Or. Depression Lies: The postpartum edition.
WARNING: This is incoherent. I COULD go back and change things, but I’m not going to. This is for me anyway. You just get to choose to read my rambles, or not. #sorrynotsorry
I thought it wouldn’t happen this time. I thought I could avoid this. Things were going so well, this time. I was seeing the sunlight, I was basking in joy, I was celebrating that things were different this time.
Things really were different.
They still are. This won’t last forever and I know what it is, so I know that I need to start trying to ignore the whispers and see reality.
But still. It fucking sucks. It fucking sucks more when Depression comes after Baby. It mars the beautiful, innocent, wonderful delight of a magnificent new person and their small, squidgy cuddles.
Here are the lies this time:
- I can’t do this.
- I shouldn’t do this.
- I don’t want to do this.
Here is the biggest, most painful lie:
- I’m only special when I’m in labour. My only power is in birth.
Okay, this lie deserves more writing, because it’s really bothering me. See, for me, birth is transformative. My first birth, and the circumstances around it, opened me up to find a strength within myself I couldn’t possibly have known existed. It helped me to find passion, to dig deeper in myself and my relationships, and it helped me to understand that I am important. My second (very recent) birth was amazing. It was the healing birth I never knew I needed and it has furthered my transition
I know that, and I know that it’s all just cobblestones on the same Kim path. All the same, I feel like I peaked. I feel like I left myself in labour and delivery. I was able to arrive there as Kim, the lioness, full of power and strength and fortitude. I rocked that baby out. I surrendered to my body and together, my body and I owned that story. I was really and truly me in those moments. And I was special. I radiated awesome.

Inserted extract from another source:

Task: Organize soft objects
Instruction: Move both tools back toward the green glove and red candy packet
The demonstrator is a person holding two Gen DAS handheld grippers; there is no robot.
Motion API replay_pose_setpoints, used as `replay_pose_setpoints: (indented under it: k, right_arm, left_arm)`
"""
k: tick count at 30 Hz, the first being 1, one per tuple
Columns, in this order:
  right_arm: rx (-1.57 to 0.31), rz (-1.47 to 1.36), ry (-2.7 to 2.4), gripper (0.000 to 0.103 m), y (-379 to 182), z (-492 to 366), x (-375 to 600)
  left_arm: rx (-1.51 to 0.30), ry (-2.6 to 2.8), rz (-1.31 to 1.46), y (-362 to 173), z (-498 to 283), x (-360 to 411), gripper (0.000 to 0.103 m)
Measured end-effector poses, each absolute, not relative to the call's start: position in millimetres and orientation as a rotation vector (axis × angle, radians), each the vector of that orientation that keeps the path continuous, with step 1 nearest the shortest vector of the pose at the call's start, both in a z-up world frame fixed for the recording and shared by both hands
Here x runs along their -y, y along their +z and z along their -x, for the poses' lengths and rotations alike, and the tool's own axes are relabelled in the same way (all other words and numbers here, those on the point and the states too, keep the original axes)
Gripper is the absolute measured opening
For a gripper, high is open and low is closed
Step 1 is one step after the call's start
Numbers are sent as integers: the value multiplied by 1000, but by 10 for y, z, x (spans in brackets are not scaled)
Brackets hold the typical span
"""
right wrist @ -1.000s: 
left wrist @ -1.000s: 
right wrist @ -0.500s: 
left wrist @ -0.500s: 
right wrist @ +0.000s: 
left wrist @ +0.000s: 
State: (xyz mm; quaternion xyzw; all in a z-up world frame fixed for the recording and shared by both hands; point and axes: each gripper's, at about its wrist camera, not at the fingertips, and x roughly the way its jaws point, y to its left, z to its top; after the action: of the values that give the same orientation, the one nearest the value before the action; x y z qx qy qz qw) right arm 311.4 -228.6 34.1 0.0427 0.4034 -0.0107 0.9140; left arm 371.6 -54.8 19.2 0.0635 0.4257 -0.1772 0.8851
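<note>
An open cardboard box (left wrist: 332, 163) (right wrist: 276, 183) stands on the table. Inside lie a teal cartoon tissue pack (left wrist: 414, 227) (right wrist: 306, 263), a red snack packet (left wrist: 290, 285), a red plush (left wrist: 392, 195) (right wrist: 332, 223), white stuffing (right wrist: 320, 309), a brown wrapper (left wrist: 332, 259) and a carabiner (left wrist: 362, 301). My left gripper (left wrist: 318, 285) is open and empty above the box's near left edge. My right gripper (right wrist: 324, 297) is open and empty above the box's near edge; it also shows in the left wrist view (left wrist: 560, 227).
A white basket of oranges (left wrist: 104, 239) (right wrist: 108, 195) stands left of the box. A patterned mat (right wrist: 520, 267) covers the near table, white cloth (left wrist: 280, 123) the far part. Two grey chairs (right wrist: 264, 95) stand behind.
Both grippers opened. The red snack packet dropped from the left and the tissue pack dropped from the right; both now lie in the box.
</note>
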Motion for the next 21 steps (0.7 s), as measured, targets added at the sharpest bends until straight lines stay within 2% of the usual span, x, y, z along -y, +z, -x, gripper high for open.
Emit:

My fear, before birthing this time around, wasn’t that I was going to be a mother of two – though that did, and still does, intimidate me. My fear was that I was going to lose myself. That I was going to become a wife and a mother and let that consume me. My fear is that I’m going to allow my Self to slip away (again). Or, that I’m going to push her away, not only because I feel I should (martyr), but because I want to (because it’s easier to bitch and whine than to work and pwn).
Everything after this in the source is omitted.